Им тут же вручили гостевые карты, и швейцары понесли наверх вещи.
В номере Сонька сидела за инкрустированным столиком, пила чай и не спеша, объясняла Михаилу:
— Работаем порознь. Если кто-то из нас попадается, второй тут же сматывается. И чтобы никаких ревностей: на работе я с другими, ночью — только с тобой.
— Собираешься работать в этой гостинице? — спросил Блювштейн.
— А зачем далеко ездить? Клиентов здесь много, все при деньгах.
— Мне лучше отправляться в другие места?
— Почему? — удивилась девушка. — Муж и жена, красивая пара. И если на одного из нас упадет чей- то взгляд, это только прибавит интриги.
— А мы действительно муж и жена? — на всякий случай уточнил Блювштейн.
Сонька удивленно уставилась на него:
— Я тебе не нравлюсь?
Он дотянулся до ее руки, поцеловал.
— Не то слово.
— Значит, муж и жена Блювштейн.
Ресторан находился тут же, при гостинице. Зал сверкал начищенной медью, крахмальной белизной, изящной мебелью, громадными люстрами. На невысокой сцене играл оркестр, почти все столы были заняты. Публика здесь присутствовала самая разная — по возрасту, по семейной или любовной парности.
Сонька и Михаил сидели у окна, откуда зал просматривался на все сто восемьдесят градусов.
Рядом с ними в печальном одиночестве пила вино почтенная сухощавая дама с изысканными манерами и не менее изысканными украшениями на худых пальцах и морщинистой шее.

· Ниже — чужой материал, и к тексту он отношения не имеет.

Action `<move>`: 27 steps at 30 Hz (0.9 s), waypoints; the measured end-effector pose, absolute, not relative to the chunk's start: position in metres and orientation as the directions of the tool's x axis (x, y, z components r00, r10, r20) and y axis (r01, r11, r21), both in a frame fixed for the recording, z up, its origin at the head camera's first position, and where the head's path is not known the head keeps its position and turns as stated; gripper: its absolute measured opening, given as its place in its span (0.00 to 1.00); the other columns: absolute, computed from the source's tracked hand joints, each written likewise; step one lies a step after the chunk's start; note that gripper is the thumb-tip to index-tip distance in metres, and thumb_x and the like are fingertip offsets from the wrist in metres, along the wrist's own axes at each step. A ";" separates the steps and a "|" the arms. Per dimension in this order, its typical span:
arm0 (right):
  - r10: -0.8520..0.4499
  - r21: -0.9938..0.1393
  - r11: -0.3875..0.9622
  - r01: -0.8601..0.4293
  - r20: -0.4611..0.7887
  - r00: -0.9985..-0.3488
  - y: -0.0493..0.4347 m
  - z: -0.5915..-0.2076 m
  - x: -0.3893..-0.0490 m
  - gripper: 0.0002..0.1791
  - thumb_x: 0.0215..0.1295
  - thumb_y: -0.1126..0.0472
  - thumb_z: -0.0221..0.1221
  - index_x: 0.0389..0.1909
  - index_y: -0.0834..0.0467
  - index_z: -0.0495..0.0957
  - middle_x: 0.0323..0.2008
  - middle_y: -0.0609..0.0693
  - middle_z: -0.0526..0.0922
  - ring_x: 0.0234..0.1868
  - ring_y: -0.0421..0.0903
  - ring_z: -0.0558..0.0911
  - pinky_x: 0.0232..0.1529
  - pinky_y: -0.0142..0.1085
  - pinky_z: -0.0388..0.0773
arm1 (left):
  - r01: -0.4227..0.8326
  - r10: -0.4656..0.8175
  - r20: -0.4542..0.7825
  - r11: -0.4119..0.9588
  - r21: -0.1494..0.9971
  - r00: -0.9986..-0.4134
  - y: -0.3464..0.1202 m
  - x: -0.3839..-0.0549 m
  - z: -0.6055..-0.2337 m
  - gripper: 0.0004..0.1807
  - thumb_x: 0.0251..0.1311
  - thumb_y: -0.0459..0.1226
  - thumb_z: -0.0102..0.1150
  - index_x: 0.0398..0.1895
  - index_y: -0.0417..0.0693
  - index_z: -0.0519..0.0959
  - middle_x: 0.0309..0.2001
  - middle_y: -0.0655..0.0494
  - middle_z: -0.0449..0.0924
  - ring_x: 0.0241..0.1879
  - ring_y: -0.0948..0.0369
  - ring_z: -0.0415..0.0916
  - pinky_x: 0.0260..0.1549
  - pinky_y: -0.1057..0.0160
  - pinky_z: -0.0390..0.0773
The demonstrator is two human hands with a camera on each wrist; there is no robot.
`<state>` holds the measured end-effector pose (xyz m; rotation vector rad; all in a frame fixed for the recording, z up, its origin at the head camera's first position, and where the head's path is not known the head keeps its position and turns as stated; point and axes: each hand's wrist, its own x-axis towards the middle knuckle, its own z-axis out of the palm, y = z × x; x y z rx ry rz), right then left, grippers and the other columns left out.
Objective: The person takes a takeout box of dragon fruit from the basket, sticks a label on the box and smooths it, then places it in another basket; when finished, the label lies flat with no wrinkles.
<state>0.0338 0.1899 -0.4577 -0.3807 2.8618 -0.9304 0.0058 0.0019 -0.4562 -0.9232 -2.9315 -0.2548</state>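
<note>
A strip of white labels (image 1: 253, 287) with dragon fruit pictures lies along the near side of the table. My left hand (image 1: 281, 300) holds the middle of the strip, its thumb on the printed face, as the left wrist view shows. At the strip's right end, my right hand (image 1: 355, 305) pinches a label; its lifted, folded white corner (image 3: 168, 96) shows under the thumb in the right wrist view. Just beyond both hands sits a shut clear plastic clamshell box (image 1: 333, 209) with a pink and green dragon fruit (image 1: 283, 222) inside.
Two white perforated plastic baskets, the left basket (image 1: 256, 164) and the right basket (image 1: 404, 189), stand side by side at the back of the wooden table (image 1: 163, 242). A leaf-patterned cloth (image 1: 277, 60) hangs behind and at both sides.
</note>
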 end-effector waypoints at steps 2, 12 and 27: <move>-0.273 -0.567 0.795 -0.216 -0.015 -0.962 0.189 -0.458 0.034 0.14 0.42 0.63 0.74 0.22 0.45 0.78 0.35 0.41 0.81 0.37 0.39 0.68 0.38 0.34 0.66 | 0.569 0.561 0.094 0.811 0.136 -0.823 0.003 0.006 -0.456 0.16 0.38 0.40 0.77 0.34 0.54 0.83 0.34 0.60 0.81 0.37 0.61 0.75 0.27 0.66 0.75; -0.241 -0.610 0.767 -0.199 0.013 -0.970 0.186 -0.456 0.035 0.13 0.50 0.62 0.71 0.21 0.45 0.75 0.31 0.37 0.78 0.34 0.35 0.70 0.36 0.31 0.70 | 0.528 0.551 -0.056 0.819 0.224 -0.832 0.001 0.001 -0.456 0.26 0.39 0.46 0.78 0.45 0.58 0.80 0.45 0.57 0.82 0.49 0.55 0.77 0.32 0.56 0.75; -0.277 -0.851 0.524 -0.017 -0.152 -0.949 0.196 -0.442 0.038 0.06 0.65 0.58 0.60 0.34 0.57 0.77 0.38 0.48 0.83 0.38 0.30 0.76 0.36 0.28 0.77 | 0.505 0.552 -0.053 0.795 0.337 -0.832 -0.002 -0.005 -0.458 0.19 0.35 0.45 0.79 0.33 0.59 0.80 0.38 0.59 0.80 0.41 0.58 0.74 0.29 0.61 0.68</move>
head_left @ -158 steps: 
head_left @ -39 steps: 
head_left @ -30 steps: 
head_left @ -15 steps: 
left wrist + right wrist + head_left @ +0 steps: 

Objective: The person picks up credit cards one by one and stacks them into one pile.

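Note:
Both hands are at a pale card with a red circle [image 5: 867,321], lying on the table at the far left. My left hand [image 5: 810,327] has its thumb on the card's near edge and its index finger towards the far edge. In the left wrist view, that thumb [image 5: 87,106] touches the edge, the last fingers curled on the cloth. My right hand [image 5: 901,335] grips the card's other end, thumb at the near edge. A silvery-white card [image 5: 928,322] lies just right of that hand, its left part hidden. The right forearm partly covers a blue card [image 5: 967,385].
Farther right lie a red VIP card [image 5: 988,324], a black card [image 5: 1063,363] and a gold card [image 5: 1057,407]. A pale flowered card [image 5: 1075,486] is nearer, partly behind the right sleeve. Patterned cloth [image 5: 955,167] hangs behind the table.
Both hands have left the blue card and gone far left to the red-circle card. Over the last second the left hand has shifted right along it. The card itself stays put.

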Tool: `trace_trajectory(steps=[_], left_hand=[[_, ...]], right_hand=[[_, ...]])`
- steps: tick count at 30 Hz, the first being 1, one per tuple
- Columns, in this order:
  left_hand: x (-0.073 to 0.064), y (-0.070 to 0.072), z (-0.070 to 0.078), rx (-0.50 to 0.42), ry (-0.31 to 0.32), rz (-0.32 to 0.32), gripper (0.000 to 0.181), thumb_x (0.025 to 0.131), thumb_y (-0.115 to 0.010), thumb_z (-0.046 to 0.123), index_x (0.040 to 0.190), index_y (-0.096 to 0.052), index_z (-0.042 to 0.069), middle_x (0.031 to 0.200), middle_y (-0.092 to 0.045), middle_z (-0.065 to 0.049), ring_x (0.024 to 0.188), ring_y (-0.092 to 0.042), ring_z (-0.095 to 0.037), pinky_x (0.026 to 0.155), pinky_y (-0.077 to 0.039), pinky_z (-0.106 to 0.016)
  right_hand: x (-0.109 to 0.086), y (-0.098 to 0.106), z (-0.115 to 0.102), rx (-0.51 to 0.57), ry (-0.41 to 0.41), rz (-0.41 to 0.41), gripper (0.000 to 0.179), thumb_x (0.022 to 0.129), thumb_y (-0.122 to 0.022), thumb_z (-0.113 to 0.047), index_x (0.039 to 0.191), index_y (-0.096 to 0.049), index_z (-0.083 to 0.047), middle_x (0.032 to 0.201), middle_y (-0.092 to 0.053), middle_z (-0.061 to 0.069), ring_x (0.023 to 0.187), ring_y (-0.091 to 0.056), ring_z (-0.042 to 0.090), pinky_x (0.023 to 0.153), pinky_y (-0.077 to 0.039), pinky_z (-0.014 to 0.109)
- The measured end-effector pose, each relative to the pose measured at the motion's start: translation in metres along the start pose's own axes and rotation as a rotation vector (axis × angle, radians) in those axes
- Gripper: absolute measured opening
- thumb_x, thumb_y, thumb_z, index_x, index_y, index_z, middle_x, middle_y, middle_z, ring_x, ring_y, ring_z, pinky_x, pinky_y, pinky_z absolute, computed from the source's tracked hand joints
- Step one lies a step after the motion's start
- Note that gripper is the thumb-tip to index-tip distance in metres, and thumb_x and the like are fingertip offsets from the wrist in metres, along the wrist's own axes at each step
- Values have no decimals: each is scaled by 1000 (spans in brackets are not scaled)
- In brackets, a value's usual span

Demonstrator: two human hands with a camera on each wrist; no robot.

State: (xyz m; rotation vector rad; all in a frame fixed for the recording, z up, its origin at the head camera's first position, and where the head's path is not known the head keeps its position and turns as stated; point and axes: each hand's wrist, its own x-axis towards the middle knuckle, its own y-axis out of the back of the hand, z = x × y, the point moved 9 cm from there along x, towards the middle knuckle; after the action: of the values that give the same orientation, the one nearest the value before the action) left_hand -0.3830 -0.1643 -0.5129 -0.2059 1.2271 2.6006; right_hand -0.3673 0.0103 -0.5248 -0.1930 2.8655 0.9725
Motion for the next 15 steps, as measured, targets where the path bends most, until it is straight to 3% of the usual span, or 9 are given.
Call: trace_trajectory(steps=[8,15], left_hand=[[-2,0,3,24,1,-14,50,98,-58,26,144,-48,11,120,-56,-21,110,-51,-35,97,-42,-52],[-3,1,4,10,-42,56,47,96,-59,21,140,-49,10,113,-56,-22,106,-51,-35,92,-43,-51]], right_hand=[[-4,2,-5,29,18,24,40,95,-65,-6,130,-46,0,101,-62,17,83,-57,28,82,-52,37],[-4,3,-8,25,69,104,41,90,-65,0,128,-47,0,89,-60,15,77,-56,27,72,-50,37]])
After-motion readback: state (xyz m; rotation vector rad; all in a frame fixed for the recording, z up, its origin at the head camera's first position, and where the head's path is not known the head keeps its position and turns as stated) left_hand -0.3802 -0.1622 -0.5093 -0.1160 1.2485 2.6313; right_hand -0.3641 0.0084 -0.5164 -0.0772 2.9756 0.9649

— Обрати внимание на эту старуху, — сказала Сонька Михаилу.
Поодаль широко гуляли очень шумные купцы, причем ни одной женщины с ними не было. Один из купцов какое-то время заинтересованно посматривал на очаровательную Соньку, затем нетвердо поднялся, довольно неуклюже склонился перед Михаилом.
— Прошу прощения, но позвольте мне пригласить вашу восхитительную даму.
Михаил смерил его высокомерным взглядом, перевел глаза на Соньку, нехотя кивнул:
— Пожалуйста.
— Благодарю.
Сонька подала руку купцу, и они отправились в самый центр зала с танцующими. Купец сопел, наступал на ноги и наконец прямолинейно спросил:
— Муж?
Она насмешливо взглянула на него, переспросила:
— Это имеет значение?
— В какой-то мере. Хотя по большому счету нет. Вы проживаете в гостинице?
— Это тоже имеет значение?
— Имеет. Потому что я приехал из Нижнего и остановился именно в «Метрополе».
— Да, — улыбнулась интригующе Сонька, — мы тоже остановились в «Метрополе».
— Вы не русская?
— Я — француженка.
— О! — заревел купец, еще сильнее наступая на ноги даме. — Обожаю француженок! — И через секунду спросил: — Я могу рассчитывать на ваше внимание?
— Что вы имеете в виду?
— Полчаса вашего времени и больше ничего!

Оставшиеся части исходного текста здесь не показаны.